There are various ethical and legal norms that are relevant to physicians' decision making and role in resource allocation. Ethical norms have been codified in medical practice for more than a century and serve to help define the standards of the profession. (33) These codes of ethics address many aspects of physician behaviour and exist at multiple levels of practice, including provincial colleges, the Canadian Medical Association (CMA), and internationally. (34) These documents are accessible to the medical community and the norms they espouse are taught to aspiring physicians in medical school. (35) What these codes say about physicians' ethical obligations to patients and the health care system is therefore relevant to the discussion about resource allocation.

Typically, these norms emphasize physicians' obligations to individual patients over societal considerations in determining a course of treatment. The CMA Code of Ethics, for example, declares that physicians must "[c]onsider first the well-being of the patient." (36) While the Code recognizes that physicians must also "[c]onsider the well-being of society in matters affecting health", (37) any conflicts of interest--including, one would assume, those associated with resource allocation and treatment cost--must be resolved "in the best interest of the patient." (38) The World Medical Association has noted that although considerations of justice and the societal impact of allocation decisions are increasingly being incorporated into medical decision making, physicians have retained "considerable discretion as to which resources their patients will have access." (39)

Canadian Medical Association.
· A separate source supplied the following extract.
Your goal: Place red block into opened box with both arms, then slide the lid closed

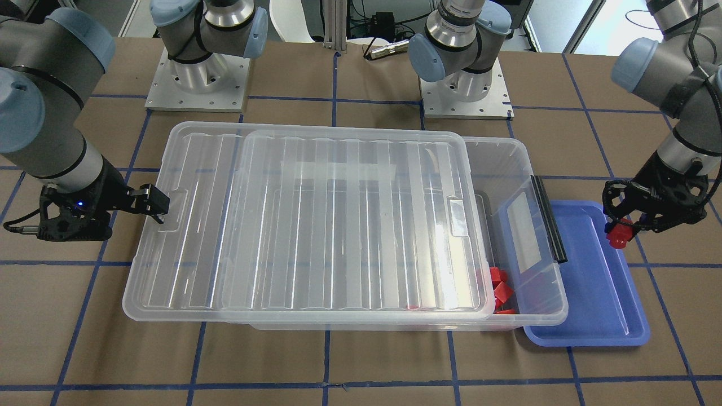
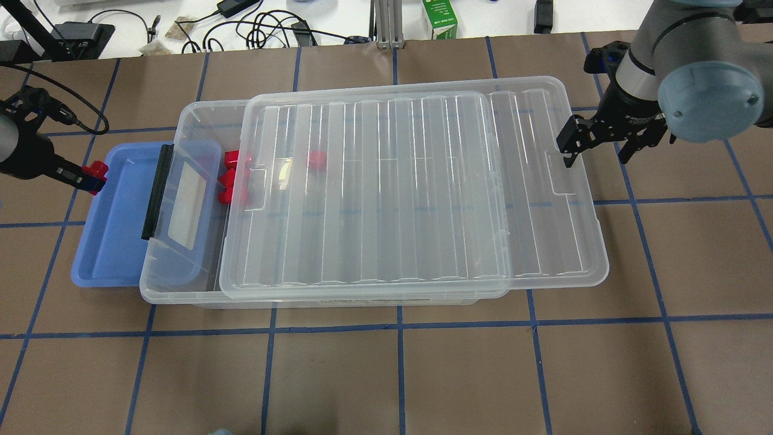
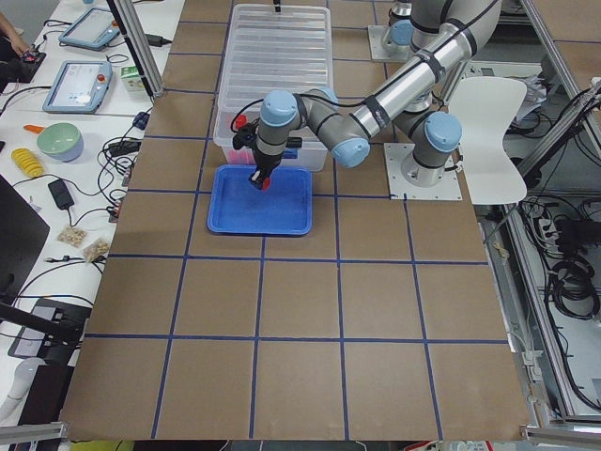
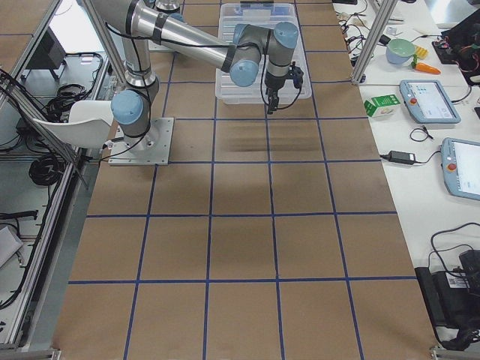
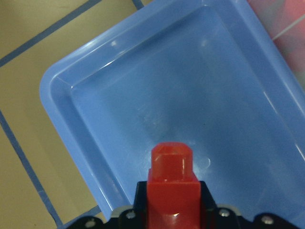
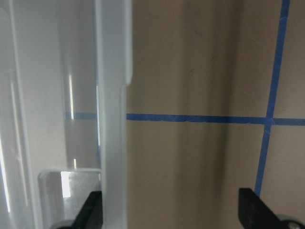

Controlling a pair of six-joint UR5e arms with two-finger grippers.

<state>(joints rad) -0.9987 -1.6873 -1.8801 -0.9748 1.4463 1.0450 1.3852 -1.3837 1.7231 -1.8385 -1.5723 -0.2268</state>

Code of Ethics: (40)

* "Consider first the well-being of the patient"

* "Consider the well-being of society in matters affecting health"

* "Recognize and disclose conflicts of interest that arise in the
course of your professional duties and activities, and resolve them
in the best interest of patients."

* "Recognize the responsibility of physicians to promote equitable
access to health care resources."

* "Use health care resources prudently."

Quebec, Code of Ethics of Physicians: (41)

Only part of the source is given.